30 Eylül 2015 Çarşamba

ÜZERİNDEKİ ZALENCIAGA MI?


En sevdiğim tasarımcı sorulduğunda, “Zara,” diye cevap veriyorum artık. High-end markaların ulaşılabilir replikalarını giymek utanılacak bir şey mi? Peki bir medya devinin hatası, nasıl kurtuluşumuz olur?

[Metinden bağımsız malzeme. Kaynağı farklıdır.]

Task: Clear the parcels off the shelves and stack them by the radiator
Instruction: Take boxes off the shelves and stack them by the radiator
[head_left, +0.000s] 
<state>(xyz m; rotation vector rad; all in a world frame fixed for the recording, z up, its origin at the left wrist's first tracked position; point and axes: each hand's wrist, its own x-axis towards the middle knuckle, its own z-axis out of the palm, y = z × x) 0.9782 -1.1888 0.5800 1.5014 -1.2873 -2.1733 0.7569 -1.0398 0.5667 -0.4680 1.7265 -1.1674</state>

Sanırım bahardı. New York Times’ın Instagram hesabı @newyorktimesfashion’da Ece Sükan’ın ayağındaki ayakkabı, Zara olmasına rağmen “high-end” bir moda markası olduğu zannedilerek etiketlenmişti. Öncelikle aynı alanda çalışan biri olarak New York Times’ın böyle bir hata yapıyor olması, geçmişte yaptığımız ya da ileride yapabileceğimiz hatalar için, bir joker hakkı gibiydi. Dolayısıyla onu gördüğüm anda, içime müthiş bir huzur yayıldı. Aklımda yankılanan tek cümle -olur da bir gün kullanmam gerekirse- “Ama New York Times bile hata yapabiliyor!” Bu “müthiş” yanlışı, hemen bir iki sektör arkadaşımla paylaştım. Benden başka birileri daha medya devinin yaptığı bu feci hatayı görmeliydi! Ortaya çıktı ki, onların gözündeki hata daha feciydi. Bakış açıları biraz daha farklıydı. Duyduğum cümlelerden bazıları, “Aaa! Zara mı giymiş!” gibi yarı-naif olanlarla başlıyor, “İşte böyle yutturmaya çalışıyorlar, sanki giydiği Proenza’ymış gibi!” şeklinde tuhaf yaklaşımlara kadar uzanıyordu. Öncelikle bizim sektör dedikoduyu sever. Neredeyse tamamı kadınlardan oluştuğu için midir? Olabilir. Yukarıdaki hikayede bana göre yanlış olan şey, çoğunluğun algıladığı biçimde düşünürsek, bir sokak modası ikonu olarak kabul edilmiş Ece Sükan’ın ulaşılabilir bir markayı giyiyor olması. Yoksa insanları rahatsız eden, onun içinde bile harikulade görünebilmesi mi?
Moda sektöründe, kelimenin tam anlamıyla “tarih yazan” Zara ve benzeri birkaç ulaşılabilir marka, bir deri ceket ya da ipek bir elbise gibi ağırlığı etiketinde olan parçalardansa, üç sepet dolusu sezon trendleri olan, ulaşılabilir ürünlere sahip olmayı ve her zaman “taze” görünmeyi seçenlerin tercihi. Ayşe Boyner küratörlüğünde yaratılan Boyner Fresh markası da, iyi giyinmek için milyarlara ihtiyacınız olmadığının altını çizen ve böylelikle toplumun stil ihtiyacını olabilecek en kaliteli şekilde doyurmayı ve tabii ki satmayı hedefleyen marka örneklerinden. Dolabınızdaki bir parçayı, Instagram’da başka birinin üzerinde gördüğünüzde nasıl soğuduğunuzu ve sizin için o parçanın bir anda nasıl eskidiğini düşünün. Ulaşılabilir markalar, içine düştüğümüz bu hızlı moda girdabında “stil adına” tutunduğumuz en sağlam dal değil mi? 
Lüks alıcısı ve ulaşılabilir moda alıcısı arasında tabii ki davranışsal bir farklılık var. Ama belki de en sağlıklı olanı bu ikisi arasındaki dengeyi “utanmadan ve çekinmeden” kuranlar. Onlar, stilini konuşturmak için etikete ihtiyaç duymayanlar, marka bağımlısı olmayanlar. Lüks ve ulaşılabilir giyim arasındaki çizgi gitgide bulanıklaşıyor. Aynı, cinsiyete bağlı giyimde olduğu gibi. Modanın içinde bulunduğu bu umursamaz ve özgür tavrı, hayatınızın içine ne kadar alır, üzerinizdekilere değil gerçek bir karakter olmaya ne kadar odaklanırsanız, o kadar parlarsınız. Şimdi söyleyin, bana hak vermeye cesaretiniz var mı, yok mu? Lüks bir seçimdir ve belki de yeni lüks; hızlı modadır, en önemlisi de özgüvene sahip olmaktır.